That was vertices. We should talk about edges. For every move-- every move takes you from one configuration to another. You could traverse it in one direction and make that move. You could also undo that move. Because every move is undoable in a Rubik's Cube, this graph is undirected. Or you can think of it as every edge works in both directions. So this is a move. It's called a quarter twist. This is a controversy if you will. Some people allow a whole half twist as a single move. Whether you define that as a single move or a double move is not that big a deal. It just changes some of the answers. But you're still exploring essentially the same graph.
So that's the graph and you'd like to know some properties about it. So let me draw a picture of the graph. I'm not going to draw all 264 million vertices. But in particular, there's the solved state-- we kind of care about that one, where all the colors are aligned-- then there's all of the configurations you could reach by one move. So these are the possible moves from the solved state. And then from those configurations, there's more places you can go. Maybe there's multiple ways to get to the same node. But these would be all the configurations you can reach in two moves. And so on.
And at some point, you run out of graph. So there might be a few nodes out here. The way I'm drawing this, this is everything you can reach in one move, in two movies, in three moves. At the end, this would be 11 moves, if you allow half twists. And as puzzlers, we're particularly interested in this number, which you would call, as a graph theorist, the diameter of the graph. Puzzlers call it God's number. If you were God or some omni-- something being. You have the optimal algorithm for solving the Rubik's Cube. How many moves do you need If you always follow the best path? And the answer is, in the worst case, 11. So we're interested in the worst case of the best algorithm.
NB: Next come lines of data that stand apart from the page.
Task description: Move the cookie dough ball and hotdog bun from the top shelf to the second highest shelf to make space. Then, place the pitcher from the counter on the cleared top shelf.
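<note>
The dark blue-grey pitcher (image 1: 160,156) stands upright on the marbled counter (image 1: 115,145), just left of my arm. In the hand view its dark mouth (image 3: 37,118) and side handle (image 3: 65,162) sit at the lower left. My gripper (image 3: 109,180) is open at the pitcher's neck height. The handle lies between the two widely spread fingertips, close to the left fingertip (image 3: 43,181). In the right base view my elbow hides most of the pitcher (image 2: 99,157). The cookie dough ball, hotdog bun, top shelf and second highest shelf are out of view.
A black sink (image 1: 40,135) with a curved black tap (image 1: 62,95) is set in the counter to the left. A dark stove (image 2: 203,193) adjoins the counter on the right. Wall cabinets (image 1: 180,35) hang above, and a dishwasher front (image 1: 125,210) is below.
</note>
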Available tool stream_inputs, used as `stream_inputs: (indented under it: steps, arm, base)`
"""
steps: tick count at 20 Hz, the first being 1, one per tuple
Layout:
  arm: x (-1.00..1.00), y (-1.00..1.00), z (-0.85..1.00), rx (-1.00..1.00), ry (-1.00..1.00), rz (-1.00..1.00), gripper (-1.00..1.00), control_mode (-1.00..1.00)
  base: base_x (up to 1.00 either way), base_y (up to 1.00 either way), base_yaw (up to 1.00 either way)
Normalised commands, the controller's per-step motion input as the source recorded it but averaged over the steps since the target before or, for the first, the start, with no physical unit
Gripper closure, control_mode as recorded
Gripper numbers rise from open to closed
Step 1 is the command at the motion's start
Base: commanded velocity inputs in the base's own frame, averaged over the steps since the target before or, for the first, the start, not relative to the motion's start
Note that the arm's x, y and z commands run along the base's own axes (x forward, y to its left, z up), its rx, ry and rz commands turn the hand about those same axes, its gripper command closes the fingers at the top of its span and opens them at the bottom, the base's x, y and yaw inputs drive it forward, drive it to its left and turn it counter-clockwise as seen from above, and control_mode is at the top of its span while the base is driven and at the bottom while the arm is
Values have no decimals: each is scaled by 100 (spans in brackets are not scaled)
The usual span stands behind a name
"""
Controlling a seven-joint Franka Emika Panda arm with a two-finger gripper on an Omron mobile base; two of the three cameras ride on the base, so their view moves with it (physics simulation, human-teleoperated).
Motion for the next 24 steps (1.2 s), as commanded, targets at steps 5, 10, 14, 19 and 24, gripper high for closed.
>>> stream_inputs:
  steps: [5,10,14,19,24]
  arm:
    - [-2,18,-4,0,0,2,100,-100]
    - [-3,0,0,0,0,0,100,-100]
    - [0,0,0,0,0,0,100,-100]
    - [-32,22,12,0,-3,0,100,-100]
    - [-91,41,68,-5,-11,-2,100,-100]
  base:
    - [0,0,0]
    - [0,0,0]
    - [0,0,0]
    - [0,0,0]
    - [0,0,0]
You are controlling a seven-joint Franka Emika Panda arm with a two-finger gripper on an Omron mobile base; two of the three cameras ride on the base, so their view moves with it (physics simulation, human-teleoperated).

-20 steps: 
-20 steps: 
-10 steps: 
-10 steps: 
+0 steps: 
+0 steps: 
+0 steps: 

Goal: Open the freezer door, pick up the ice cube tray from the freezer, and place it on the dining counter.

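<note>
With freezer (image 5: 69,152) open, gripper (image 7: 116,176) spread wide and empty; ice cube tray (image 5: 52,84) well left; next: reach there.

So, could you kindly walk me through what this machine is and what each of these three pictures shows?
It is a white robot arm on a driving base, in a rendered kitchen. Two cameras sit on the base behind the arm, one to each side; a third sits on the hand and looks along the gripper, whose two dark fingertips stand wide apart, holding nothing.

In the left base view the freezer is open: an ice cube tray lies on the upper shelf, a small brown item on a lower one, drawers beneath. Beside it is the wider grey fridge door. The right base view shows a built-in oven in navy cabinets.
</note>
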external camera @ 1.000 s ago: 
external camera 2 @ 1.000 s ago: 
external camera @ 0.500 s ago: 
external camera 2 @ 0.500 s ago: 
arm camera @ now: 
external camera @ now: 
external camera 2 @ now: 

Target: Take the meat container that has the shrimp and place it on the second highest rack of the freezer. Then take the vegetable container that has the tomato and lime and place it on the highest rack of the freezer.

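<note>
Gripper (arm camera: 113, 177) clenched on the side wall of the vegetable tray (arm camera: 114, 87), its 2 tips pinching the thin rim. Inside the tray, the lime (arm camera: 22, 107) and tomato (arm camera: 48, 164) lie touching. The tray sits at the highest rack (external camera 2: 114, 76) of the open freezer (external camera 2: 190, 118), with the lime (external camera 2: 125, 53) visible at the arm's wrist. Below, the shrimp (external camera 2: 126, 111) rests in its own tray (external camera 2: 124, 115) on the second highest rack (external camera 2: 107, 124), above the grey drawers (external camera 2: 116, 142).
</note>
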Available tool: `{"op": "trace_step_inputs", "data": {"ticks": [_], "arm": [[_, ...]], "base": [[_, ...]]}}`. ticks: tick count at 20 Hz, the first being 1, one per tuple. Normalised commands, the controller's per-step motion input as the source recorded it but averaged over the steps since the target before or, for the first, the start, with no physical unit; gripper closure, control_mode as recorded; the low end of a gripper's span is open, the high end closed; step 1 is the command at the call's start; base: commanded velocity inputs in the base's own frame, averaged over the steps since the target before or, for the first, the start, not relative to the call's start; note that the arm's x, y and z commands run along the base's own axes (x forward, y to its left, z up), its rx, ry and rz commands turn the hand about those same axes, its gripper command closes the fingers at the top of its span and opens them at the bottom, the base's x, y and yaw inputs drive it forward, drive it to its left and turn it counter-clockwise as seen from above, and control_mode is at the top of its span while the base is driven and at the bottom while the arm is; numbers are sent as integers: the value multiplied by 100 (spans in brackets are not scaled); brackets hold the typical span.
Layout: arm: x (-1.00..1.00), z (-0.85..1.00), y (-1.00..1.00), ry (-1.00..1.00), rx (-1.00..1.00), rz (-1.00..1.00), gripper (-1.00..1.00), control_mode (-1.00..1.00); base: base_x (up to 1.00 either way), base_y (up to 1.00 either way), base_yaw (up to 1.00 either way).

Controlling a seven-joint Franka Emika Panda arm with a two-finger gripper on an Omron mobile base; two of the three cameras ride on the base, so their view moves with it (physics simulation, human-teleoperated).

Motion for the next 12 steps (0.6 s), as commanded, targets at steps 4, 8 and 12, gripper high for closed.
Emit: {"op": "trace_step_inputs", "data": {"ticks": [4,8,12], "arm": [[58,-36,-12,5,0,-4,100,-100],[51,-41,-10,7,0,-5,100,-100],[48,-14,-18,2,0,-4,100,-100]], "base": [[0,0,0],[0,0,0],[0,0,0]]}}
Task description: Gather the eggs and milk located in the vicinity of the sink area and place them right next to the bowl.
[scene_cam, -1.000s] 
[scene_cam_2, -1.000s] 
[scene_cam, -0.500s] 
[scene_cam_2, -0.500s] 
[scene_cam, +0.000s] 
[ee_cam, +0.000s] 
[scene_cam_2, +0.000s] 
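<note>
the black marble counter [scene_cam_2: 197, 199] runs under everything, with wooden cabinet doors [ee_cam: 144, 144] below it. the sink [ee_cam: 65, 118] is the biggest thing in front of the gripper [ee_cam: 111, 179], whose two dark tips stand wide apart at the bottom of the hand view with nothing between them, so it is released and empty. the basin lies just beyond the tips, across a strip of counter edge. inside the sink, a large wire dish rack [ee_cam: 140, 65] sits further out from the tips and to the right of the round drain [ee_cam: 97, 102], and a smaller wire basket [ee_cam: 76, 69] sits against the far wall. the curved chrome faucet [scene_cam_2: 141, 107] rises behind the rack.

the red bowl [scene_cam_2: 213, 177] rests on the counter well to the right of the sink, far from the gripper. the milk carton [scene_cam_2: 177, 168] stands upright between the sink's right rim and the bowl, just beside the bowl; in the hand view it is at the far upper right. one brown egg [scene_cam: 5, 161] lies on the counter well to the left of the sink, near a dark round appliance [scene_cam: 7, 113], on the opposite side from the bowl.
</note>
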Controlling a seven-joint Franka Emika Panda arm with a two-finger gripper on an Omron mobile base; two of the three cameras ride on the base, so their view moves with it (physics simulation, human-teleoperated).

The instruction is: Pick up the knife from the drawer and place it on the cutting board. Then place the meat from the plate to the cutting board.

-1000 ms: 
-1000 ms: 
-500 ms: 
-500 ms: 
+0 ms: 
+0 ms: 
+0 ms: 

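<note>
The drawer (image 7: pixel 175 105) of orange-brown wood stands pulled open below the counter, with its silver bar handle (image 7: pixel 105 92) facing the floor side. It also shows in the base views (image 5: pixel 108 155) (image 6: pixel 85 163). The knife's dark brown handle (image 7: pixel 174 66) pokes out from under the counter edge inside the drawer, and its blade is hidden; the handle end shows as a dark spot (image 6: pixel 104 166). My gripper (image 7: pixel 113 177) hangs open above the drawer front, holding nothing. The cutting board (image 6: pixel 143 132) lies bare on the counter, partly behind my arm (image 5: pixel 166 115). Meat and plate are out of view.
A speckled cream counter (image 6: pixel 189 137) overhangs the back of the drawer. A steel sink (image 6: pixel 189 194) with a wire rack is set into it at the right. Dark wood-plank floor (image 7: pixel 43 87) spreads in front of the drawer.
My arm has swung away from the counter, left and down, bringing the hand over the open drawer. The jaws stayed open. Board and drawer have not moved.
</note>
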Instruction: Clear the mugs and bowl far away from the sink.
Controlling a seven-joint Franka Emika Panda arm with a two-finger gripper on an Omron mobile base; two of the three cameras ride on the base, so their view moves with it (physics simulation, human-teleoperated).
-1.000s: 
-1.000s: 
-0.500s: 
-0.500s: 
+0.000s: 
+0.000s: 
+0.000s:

For two by two by two, the answer is 11. For three by three by three, the answer is 20. That was just proved last summer with a couple years of computer time. For four by four by four-- I don't have one here-- I think we'll never know the answer. For five by five by five, we'll never know the answer. For six, for seven, same deal. But for two by two by two, you can compute it. You will compute it on your problem set. And it's kind of nice to know because it says whatever configuration I'm in, I can solve it in 11 moves.
But the best known way to compute it, is basically to construct this graph one layer at a time until you're done. And then you know what the diameter is. The trouble is, in between here this grows exponentially. At some point, it decreases a little bit. But getting over that exponential hump is really hard. And for three by three by three, they used a lot of tricks to speed up the algorithm, but in the end it's essentially a breadth-first search. What's a breadth-first search? This going layer by layer. So we're going to formalize that in a moment. But that is the problem.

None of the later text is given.